Since QEMU reports the "ready": true field (followed by a
BLOCK_JOB_READY QMP event). It would be helpful if libvirt expose this
via an API, so upper layers could instead use that, rather than polling.
We expose the state of the copy job in the XML and forward the READY
event from qemu to the users.
A running copy job exposes itself in the xml as:
<disk type='file' device='cdrom'>
<driver name='qemu' type='raw'/>
<source file='/var/lib/libvirt/images/systemrescuecd-x86-4.8.0.iso'/>
<backingStore/>
<mirror type='file' file='/tmp/ble.img' format='raw'
job='copy'>
<format type='raw'/>
<source file='/tmp/ble.img'/>
</mirror>
[...]
</disk>
While the ready copy job is exposed as:
<disk type='file' device='cdrom'>
<driver name='qemu' type='raw'/>
<source file='/var/lib/libvirt/images/systemrescuecd-x86-4.8.0.iso'/>
<backingStore/>
<mirror type='file' file='/tmp/ble.img' format='raw'
job='copy' ready='yes'>
<format type='raw'/>
<source file='/tmp/ble.img'/>
</mirror>
[...]
</disk>
Additionally we have anyncrhronous events that are emitted once qemu
notifies us that the block job has reached sync state or finished.

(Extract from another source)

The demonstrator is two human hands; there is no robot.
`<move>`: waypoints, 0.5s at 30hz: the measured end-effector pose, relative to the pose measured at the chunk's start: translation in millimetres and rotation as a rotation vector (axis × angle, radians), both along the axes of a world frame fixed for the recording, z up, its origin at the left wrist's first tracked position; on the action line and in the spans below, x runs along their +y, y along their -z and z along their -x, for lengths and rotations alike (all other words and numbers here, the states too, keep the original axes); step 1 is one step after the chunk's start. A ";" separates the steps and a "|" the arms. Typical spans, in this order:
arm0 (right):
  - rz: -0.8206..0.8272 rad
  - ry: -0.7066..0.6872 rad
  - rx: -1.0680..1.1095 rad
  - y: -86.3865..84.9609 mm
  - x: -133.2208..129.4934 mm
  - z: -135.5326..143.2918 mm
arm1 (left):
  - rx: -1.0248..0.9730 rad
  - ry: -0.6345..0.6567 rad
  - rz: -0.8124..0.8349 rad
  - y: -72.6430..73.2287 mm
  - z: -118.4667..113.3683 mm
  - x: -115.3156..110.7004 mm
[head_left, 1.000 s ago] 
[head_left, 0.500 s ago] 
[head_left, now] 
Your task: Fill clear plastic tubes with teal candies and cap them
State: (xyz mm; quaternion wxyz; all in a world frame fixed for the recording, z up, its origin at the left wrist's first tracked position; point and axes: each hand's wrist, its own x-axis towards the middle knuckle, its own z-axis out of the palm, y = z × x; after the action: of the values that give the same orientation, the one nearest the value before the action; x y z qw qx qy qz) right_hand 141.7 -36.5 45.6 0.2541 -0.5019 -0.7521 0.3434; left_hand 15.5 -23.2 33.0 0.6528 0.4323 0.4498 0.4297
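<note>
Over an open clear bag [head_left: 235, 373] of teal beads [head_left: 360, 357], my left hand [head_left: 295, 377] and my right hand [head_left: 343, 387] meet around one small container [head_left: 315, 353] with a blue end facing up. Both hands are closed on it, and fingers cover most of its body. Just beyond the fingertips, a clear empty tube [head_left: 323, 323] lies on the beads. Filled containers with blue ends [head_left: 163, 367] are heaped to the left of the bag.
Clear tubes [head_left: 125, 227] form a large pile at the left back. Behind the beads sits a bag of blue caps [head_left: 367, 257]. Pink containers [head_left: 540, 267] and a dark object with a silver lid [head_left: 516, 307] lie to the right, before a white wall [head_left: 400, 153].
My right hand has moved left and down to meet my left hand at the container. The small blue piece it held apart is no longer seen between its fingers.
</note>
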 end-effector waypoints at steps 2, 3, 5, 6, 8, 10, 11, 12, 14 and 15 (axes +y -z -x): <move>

Libvirt uses the event to switch to the ready state.
The documentation suggests that block jobs should listen to the events
and act accordingly only after receiving the event.
Problem scenario
----------------
When virDomainBlockRebase() is invoked to start a copy job, then
aborting the said copy operation with virDomainBlockJobAbort() + flag
VIR_DOMAIN_BLOCK_JOB_ABORT_PIVOT can result in a potential race
condition (due to the way the virDomainGetBlockJobInfo() reports the job
status) where the pivot operation fails.
Again, this should trigger the block job event and that should be used
as the marker to perform the pivot operation.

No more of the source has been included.